My 1975 high school “field trip” covered 7500 miles and 21 countries. Our German teacher led 21 boys, 3 adults, boxes of couscous, and a ton of peanut butter for 8 weeks in 3 sleeper trucks across Europe. I recently found my daily journal.
We toured Anne Frank’s Amsterdam attic where she wrote her diary of a young girl during their two years of hiding. My Friday August 1 entry was on the 31st anniversary of her last journal entry — 3 days before she was arrested, which led to her death in a Nazi concentration camp at the age of 15.
That night over a few beers a fellow eighteen-year-old asked me this question: “Do you think Anne Frank is in hell?” “What?” was the only reply I could muster at the moment. “In hell, Wally, the place of fire and torment where God sends you if you don’t believe in Jesus.” “What the hell are you talking about?” “Anne Frank was Jewish. She didn’t believe in Jesus. Do you think God sent her to hell?”

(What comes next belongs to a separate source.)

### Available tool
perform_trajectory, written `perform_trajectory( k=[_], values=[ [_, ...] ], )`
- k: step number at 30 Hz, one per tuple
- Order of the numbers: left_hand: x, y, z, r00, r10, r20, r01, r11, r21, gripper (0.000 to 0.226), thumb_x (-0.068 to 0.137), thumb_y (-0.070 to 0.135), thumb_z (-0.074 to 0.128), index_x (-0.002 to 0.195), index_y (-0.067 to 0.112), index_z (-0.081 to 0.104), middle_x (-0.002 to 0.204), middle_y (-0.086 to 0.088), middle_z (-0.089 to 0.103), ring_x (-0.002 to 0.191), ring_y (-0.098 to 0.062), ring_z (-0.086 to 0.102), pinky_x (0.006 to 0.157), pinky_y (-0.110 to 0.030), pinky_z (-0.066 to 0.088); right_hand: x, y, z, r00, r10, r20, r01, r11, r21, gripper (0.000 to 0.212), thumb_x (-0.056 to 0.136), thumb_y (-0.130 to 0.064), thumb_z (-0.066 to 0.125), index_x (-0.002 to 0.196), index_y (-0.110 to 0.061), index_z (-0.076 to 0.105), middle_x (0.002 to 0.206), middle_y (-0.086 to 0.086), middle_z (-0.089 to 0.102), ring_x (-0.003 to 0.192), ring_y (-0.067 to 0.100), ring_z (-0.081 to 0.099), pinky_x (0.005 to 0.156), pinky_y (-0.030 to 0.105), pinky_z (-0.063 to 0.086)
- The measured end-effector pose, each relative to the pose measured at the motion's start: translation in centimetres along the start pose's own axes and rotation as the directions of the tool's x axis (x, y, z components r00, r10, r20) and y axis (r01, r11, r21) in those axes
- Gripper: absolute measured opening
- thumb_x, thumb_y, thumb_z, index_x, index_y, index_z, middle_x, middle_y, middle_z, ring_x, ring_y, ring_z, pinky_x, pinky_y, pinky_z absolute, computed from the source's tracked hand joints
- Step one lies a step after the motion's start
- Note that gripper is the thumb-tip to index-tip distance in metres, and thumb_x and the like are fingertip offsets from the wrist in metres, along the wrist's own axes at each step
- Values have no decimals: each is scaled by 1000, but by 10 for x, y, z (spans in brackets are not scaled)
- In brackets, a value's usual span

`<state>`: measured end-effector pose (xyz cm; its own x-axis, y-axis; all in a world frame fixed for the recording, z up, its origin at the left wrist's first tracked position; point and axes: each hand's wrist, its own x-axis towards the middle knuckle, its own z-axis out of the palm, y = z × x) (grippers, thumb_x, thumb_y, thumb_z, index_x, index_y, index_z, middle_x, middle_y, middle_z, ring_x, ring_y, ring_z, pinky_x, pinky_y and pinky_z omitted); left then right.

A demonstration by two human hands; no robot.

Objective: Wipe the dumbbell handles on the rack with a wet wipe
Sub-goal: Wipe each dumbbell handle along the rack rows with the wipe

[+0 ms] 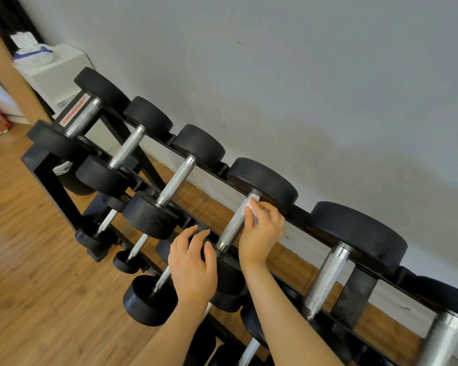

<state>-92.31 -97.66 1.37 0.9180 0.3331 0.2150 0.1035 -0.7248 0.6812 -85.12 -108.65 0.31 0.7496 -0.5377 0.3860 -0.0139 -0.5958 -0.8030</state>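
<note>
1. The wet wipe [250, 207] is a small white piece, pressed on the upper end of a knurled metal handle [232, 228] (the fourth dumbbell from the left on the top row of the black rack [50, 180]).
2. The right hand [261, 233] pinches the wipe with curled fingers against this handle.
3. The left hand [192, 262] holds nothing; its fingers are relaxed and touch the near black weight of the same dumbbell.
4. Other dumbbells lie on both sides and on lower rows.
5. A pack of wipes [33, 52] sits on a white box [56, 77] at far left, beside the grey wall [302, 75].
</note>
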Motion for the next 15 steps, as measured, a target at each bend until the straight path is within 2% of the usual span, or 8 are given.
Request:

The irony wasn’t lost on me that night, but I couldn’t find the words to reply. My friend was asking if God’s “final solution” was more barbaric than Hitler’s “final solution”. As millions of Jews (like Jesus was) prayed to God on their way to a few minutes in the gas chamber, was God sending them to eternal torment because they hadn’t addressed their prayers correctly?
Up until then I hadn’t thought much about hell. I was raised to believe in a loving, creative God as I sought to follow the way of Jesus who welcomed everyone. Scaring the hell out of me to manipulate me into heaven had no hold on me. Thinking my religious ways of seeing things is the only way that counts and everyone else can just “go to hell” never sat well with me. Thank God I don’t have to look at life and death that way.
Anne Frank was sent to hell, but not by God; her “Gehenna” was Auschwitz and Bergen-Belsen. Hell on earth is a consequence of our individual and societal choices when we choose a burning pile of garbage over God’s vision of love, peace, and justice now.
What were you told about the Bible’s teachings about hell? How have those understandings changed as you’ve grown? Where have you learned about medieval ideas influencing current prejudices about judgment? What consequences do you see and fear coming from acting in the name of an arbitrary and vindictive power?
Wow. I’m with you! Thanks for sharing.